Somewhere below is a line with "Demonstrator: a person" and, later, a line with "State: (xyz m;"; repeat those two lines and all the lines between them, exactly as they are.

_THE DATA_
++++++++++

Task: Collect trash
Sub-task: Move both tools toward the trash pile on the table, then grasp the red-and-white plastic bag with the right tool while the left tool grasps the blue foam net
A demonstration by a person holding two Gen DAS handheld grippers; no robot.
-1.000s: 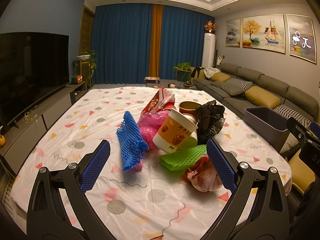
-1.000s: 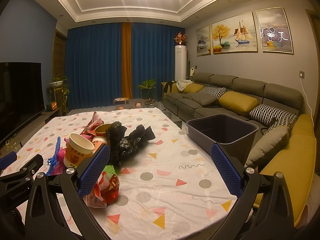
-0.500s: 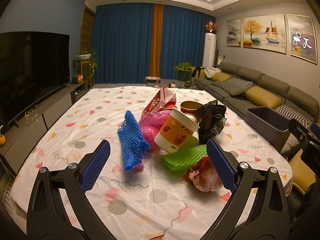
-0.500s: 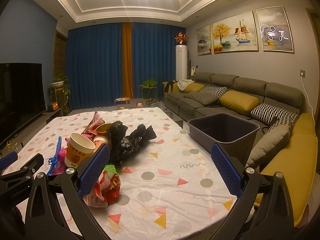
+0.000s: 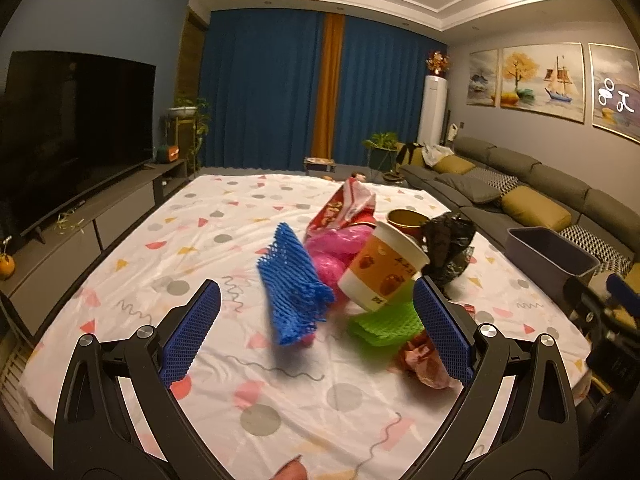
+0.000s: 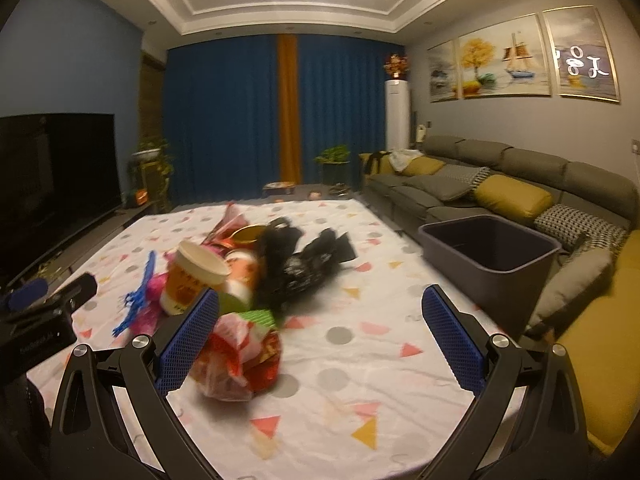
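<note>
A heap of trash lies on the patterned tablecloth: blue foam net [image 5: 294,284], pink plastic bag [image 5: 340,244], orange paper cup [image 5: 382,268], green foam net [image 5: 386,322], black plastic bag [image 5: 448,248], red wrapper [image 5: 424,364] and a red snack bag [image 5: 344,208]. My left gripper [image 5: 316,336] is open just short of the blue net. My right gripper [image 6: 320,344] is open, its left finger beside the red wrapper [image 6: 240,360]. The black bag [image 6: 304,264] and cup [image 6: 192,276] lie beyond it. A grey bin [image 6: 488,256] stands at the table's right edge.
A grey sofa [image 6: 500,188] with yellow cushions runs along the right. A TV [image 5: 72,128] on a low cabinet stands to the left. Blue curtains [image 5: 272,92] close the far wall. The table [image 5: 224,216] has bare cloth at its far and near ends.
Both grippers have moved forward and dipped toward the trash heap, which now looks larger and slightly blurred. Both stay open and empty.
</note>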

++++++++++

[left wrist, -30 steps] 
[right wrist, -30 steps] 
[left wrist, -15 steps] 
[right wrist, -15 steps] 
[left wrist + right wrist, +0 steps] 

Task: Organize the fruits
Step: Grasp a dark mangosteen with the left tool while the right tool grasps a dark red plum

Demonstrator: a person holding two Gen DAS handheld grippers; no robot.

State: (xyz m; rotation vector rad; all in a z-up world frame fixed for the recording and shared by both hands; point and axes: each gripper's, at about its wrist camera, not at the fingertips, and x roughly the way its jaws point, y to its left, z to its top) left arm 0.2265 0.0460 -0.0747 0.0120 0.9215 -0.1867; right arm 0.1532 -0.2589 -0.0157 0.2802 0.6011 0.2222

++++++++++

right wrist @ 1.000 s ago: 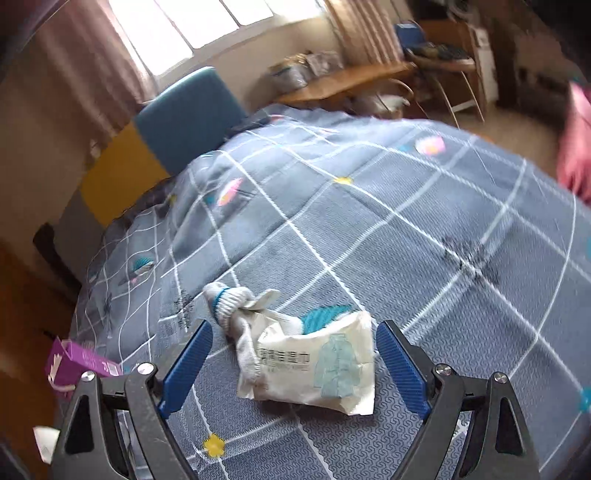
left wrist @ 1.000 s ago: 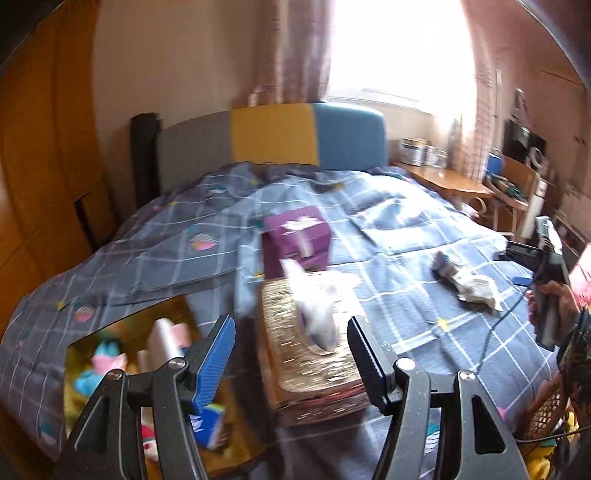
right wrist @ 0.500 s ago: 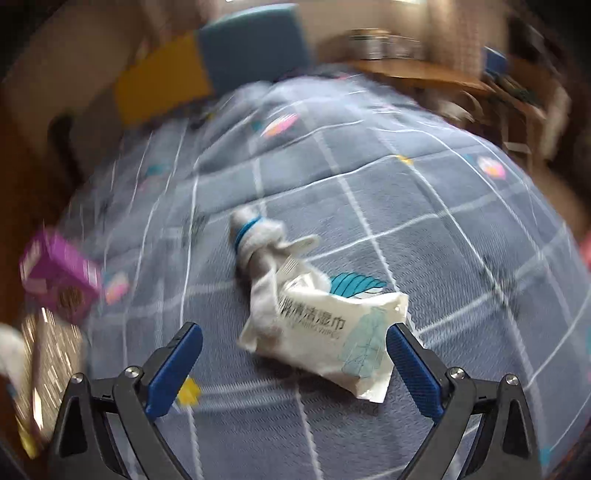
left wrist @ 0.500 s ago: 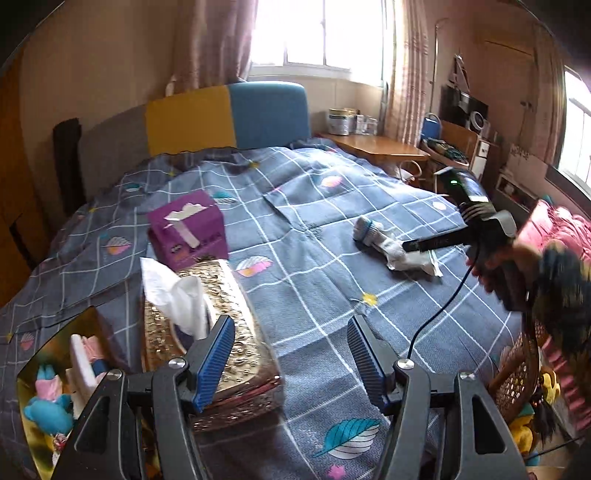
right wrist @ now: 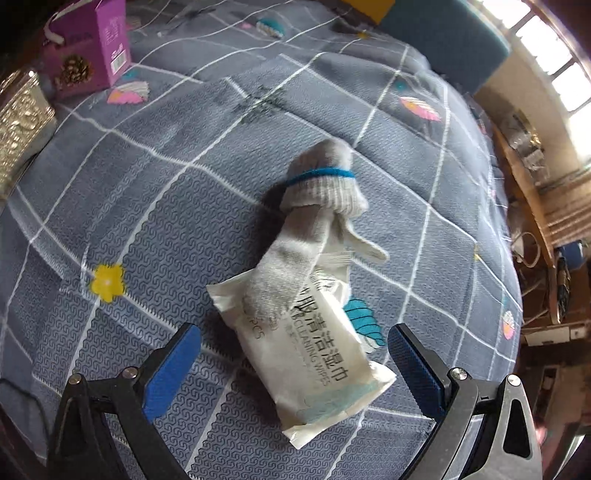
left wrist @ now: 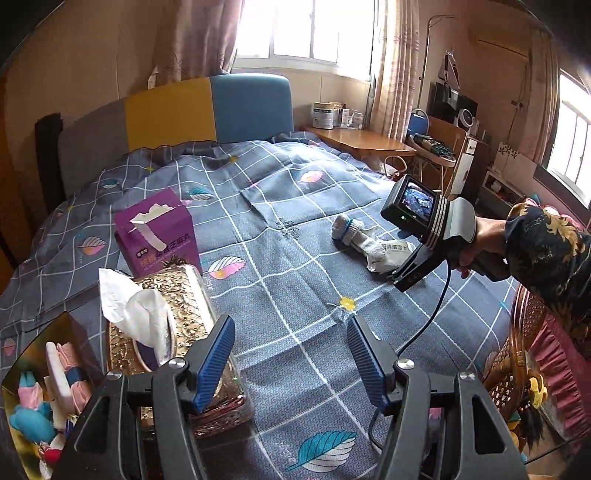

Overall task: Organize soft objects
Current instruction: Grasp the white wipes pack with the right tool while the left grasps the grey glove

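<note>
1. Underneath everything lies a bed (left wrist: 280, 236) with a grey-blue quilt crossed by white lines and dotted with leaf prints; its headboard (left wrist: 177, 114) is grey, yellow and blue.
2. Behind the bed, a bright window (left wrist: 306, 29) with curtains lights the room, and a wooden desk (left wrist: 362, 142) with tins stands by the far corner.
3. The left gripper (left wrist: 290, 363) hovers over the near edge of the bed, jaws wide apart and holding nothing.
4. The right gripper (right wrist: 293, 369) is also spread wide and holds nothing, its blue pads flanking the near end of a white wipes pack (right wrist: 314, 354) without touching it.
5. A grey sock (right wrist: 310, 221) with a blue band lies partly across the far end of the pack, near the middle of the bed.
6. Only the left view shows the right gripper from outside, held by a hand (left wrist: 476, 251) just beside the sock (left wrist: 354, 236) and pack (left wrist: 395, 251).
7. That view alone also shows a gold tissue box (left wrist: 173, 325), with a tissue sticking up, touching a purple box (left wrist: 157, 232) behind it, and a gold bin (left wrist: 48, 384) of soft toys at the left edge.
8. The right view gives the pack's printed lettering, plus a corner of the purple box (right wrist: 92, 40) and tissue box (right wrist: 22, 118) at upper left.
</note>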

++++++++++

_WORKED SOLUTION_
Demonstrator: a person holding two Gen DAS handheld grippers; no robot.

State: (xyz m; rotation vector rad; all in a z-up world frame fixed for the recording and shared by both hands; point and axes: each gripper's, at about its wrist camera, not at the fingertips, and x roughly the way its jaws point, y to its left, z to its top) left arm 0.2265 0.0460 -0.0747 0.0120 0.9215 -0.1867; right arm 0.1532 -0.2589 -0.0157 0.2802 0.6011 0.2222

The output given is complete.